• [YOUR ASSIGNMENT]
Drop all images. Then write out each line below exactly as given.

• [DATA EXCERPT]
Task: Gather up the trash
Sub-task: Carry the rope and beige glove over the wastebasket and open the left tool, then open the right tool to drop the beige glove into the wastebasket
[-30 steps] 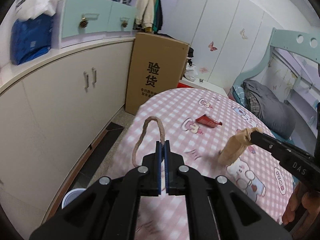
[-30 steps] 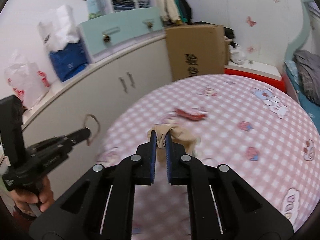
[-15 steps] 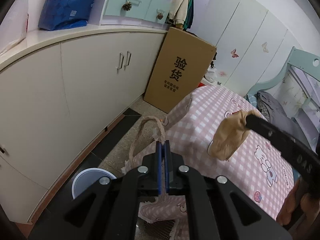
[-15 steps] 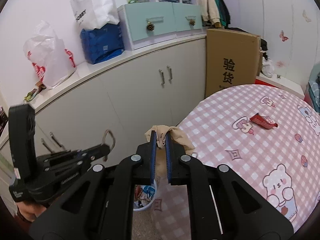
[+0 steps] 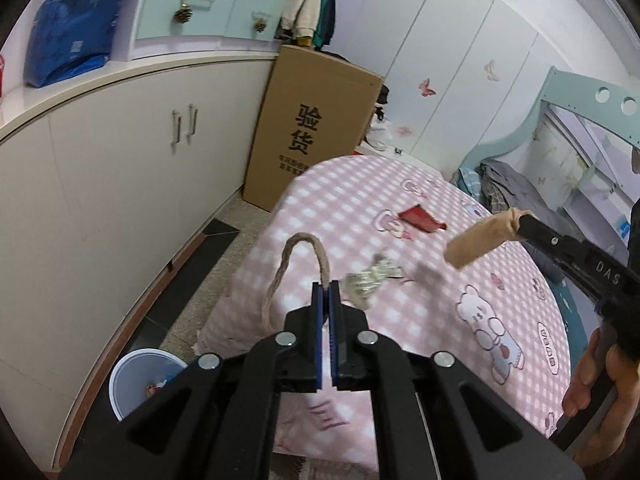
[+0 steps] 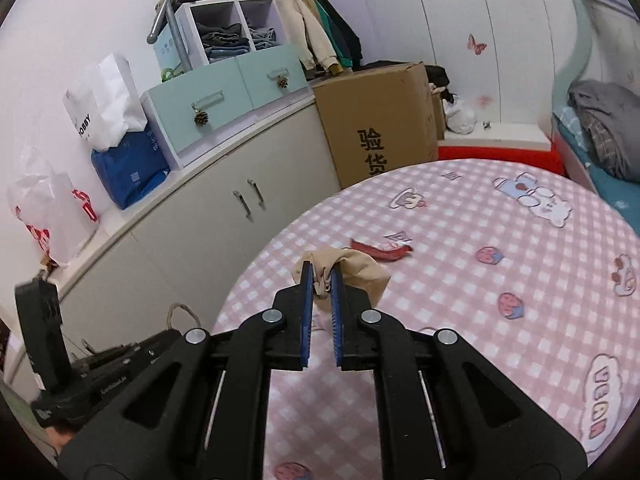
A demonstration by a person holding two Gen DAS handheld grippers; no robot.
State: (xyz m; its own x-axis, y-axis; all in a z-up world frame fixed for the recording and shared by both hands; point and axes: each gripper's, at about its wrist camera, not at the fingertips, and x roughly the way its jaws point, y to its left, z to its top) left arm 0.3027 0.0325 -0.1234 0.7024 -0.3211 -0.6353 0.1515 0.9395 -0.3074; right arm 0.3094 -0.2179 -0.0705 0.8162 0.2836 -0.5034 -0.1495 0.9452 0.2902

• [SOLUTION BELOW]
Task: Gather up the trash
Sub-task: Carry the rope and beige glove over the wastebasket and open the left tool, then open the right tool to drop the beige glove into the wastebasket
[-30 steps] 
[-30 steps] 
[-15 steps] 
[-15 steps] 
[+0 steps] 
[+0 steps] 
A demonstration by a person holding two Gen DAS handheld grippers; no robot.
State: (xyz m; its own x-axis, y-axis; all in a z-up world frame fixed for the recording and shared by both hands; point and axes: each gripper's, at about its wrist camera, not at the fingertips, and x roughly the way its jaws point, y to its left, z to its top) left arm 0.3027 0.0325 -0.1234 0.7024 -0.3211 -0.6353 0.1515 0.9395 -0.3074; right arm 0.3094 -0.2179 -0.0705 0.8162 0.2836 -0.5034 -0.1495 0.9452 0.2902

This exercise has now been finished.